About this exercise: This exercise calls for the whole listing to be given again exactly, without images.

Source data:
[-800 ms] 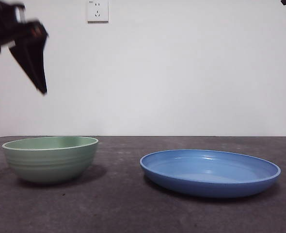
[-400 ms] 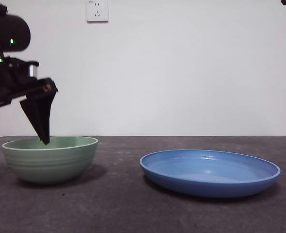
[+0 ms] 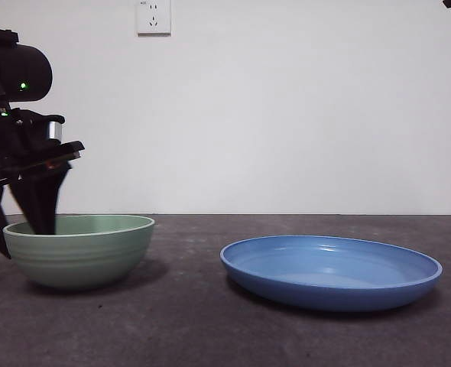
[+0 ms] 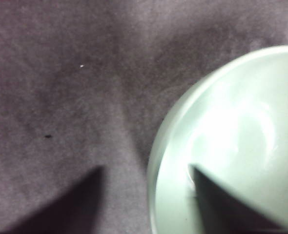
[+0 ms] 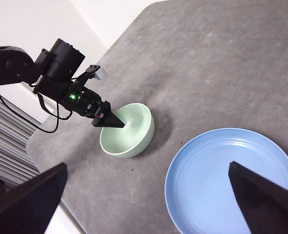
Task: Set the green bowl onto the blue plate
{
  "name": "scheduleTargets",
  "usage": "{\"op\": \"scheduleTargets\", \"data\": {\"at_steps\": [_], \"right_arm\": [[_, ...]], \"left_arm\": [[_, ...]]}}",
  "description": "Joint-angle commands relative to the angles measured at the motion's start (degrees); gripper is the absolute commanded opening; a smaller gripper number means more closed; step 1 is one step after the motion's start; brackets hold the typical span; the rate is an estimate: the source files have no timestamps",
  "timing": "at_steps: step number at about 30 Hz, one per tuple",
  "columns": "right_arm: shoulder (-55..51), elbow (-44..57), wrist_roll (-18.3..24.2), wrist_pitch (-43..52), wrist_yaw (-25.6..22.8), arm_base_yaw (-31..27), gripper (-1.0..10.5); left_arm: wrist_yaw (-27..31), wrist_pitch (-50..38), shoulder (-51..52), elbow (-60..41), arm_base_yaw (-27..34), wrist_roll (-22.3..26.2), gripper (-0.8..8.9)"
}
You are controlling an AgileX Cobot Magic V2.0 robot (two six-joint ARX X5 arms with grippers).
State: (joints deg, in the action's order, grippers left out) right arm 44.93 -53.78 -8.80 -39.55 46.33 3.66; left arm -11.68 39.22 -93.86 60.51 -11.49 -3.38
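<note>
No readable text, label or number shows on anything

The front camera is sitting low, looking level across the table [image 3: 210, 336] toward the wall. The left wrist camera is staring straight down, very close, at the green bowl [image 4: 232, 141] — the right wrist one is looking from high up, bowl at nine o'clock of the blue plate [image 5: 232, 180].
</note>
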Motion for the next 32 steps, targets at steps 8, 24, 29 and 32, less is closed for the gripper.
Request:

Problem solution:
[-800 ms] 
[-400 ms] 
[+0 ms] 
[+0 ms] 
[+0 ms] 
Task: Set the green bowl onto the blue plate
{
  "name": "scheduleTargets",
  "usage": "{\"op\": \"scheduleTargets\", \"data\": {\"at_steps\": [_], \"right_arm\": [[_, ...]], \"left_arm\": [[_, ...]]}}",
  "description": "Joint-angle commands relative to the angles measured at the motion's start (degrees); gripper is the absolute commanded opening; a smaller gripper number means more closed; step 1 is one step after the motion's start; brackets hold the typical span; the rate is an estimate: the source files have no timestamps",
  "timing": "at_steps: step number at about 30 Hz, one per tuple",
  "columns": "right_arm: shoulder (-55..51), elbow (-44..57), wrist_roll (-18.3..24.2), wrist_pitch (-43..52), wrist_yaw (-25.6..22.8), arm_base_yaw (-31..27), gripper (-1.0..10.5); left_arm: wrist_yaw (-27..31), wrist_pitch (-50..38), shoulder (-51..52), elbow (-60..41), arm_base_yaw (-27..34), wrist_roll (-22.3..26.2), gripper (-0.8..8.9)"
}
You are controlling an AgileX Cobot Magic V2.0 robot (two six-joint ARX X5 arms with grippers).
State: (joints deg, in the action's order, grippers left out) right arm 44.93 -53.78 -8.80 -39.55 46.33 3.66; left arm -11.68 39.22 -93.86 60.51 -11.49 -3.38
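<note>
No readable text, label or number shows on anything

The front camera is sitting low, looking level across the table [image 3: 210, 336] toward the wall. The left wrist camera is staring straight down, very close, at the green bowl [image 4: 232, 141] — the right wrist one is looking from high up, bowl at nine o'clock of the blue plate [image 5: 232, 180].
</note>
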Motion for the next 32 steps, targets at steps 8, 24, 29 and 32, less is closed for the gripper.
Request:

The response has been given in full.